Haïti / Crise : Moïse Jean-Charles conteste le Pacte national pour la stabilité et l’organisation des élections
La signature du Pacte national pour la stabilité politique et l’organisation des élections par plusieurs centaines de partis et d’organisations visait à symboliser un effort collectif en vue de mettre fin à la crise. Cependant, cette initiative n’a pas fait l’unanimité. Une nouvelle fracture est apparue au sein de la classe politique, cette fois sous l’impulsion de Moïse Jean-Charles.
Le leader de Pitit Dessalines rejette catégoriquement l’accord, qu’il considère dépourvu de fondement juridique.
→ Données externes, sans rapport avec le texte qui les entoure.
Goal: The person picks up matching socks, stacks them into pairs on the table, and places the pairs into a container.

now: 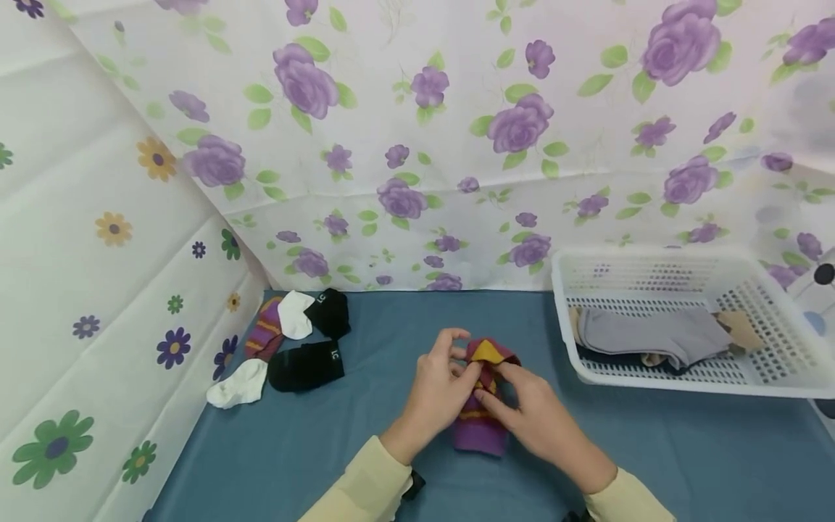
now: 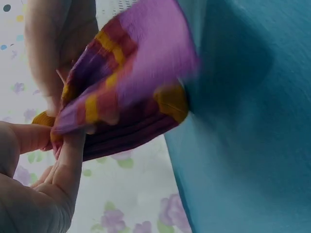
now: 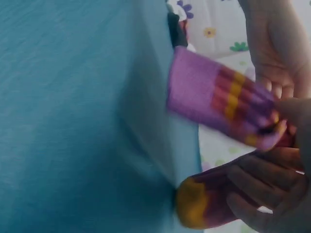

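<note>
Both hands grip a striped sock (image 1: 481,433) in purple, maroon and yellow, held up over the blue tabletop. My left hand (image 1: 438,384) pinches it between thumb and fingers on the left side. From the right side, my right hand (image 1: 544,417) pinches the same bunched part. In the left wrist view the purple cuff (image 2: 155,43) hangs toward the table, with a yellow patch (image 2: 172,103) beside it. The right wrist view shows a yellow toe (image 3: 193,203) below the cuff, with the right fingers (image 3: 262,179) curled round the maroon fabric.
At the back left lie another striped sock (image 1: 266,330), white socks (image 1: 238,384) and black socks (image 1: 305,367). A white basket (image 1: 691,388) on the right holds a grey sock (image 1: 652,335) and beige and dark pieces. Flowered cloth (image 1: 417,145) hangs behind the blue table (image 1: 378,435).
</note>
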Available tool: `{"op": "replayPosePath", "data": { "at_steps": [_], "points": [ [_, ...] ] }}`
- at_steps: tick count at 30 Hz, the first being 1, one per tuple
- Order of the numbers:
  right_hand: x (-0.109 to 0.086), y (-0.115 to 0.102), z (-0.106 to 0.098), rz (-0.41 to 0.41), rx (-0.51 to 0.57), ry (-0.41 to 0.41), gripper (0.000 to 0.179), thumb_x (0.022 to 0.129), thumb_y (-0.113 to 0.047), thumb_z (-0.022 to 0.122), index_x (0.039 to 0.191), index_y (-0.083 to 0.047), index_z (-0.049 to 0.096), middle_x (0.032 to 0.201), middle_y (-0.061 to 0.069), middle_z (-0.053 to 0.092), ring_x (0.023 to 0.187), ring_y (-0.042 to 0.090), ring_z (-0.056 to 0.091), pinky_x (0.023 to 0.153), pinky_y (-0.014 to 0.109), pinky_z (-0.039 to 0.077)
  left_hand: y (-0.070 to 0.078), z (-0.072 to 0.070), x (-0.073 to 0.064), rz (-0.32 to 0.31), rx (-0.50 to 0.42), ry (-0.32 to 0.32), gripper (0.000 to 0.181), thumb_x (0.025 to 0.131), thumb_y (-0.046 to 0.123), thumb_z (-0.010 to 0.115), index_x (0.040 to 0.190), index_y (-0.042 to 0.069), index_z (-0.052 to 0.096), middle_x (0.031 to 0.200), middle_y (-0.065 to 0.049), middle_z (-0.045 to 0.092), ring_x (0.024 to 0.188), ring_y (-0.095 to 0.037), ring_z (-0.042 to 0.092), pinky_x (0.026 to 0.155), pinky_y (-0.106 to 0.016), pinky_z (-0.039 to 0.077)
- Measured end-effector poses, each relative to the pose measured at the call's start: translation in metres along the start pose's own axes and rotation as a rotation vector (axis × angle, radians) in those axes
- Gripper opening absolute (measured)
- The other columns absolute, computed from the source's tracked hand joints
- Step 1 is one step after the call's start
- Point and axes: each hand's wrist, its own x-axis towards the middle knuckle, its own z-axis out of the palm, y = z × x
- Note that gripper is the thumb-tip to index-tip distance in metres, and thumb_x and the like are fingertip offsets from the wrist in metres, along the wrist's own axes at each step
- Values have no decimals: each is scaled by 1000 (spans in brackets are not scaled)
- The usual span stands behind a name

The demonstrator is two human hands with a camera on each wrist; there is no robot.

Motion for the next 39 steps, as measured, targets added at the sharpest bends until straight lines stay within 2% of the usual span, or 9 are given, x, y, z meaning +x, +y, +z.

Dans un document rendu public, il déclare ne pas reconnaître la validité du Pacte, estimant que celui-ci ne s’inscrit pas dans un cadre institutionnel conforme. Cette position contraste avec la vague de soutien observée chez de nombreux acteurs politiques.
Cette déclaration intervient à un moment où l’équilibre des pouvoirs demeure fragile. Des tentatives d’influencer les mécanismes de transition auraient précédé cette prise de position, notamment au sein de l’ancien Conseil présidentiel de transition. Selon certaines sources, des divergences stratégiques liées à la direction du gouvernement expliqueraient en partie les tensions actuelles.
De la gouvernance de Ariel Henry à l’installation de Alix Didier Fils-Aimé, les alliances et les repositionnements se sont multipliés. La remise en cause du Pacte s’inscrit ainsi dans un jeu politique plus large, où chaque acteur cherche à préserver son influence dans la future configuration institutionnelle.
Au-delà des critiques, cette controverse révèle surtout la difficulté persistante à construire un consensus durable. À mesure que la transition progresse, les divisions internes continuent de peser sur la crédibilité et la stabilité du processus politique.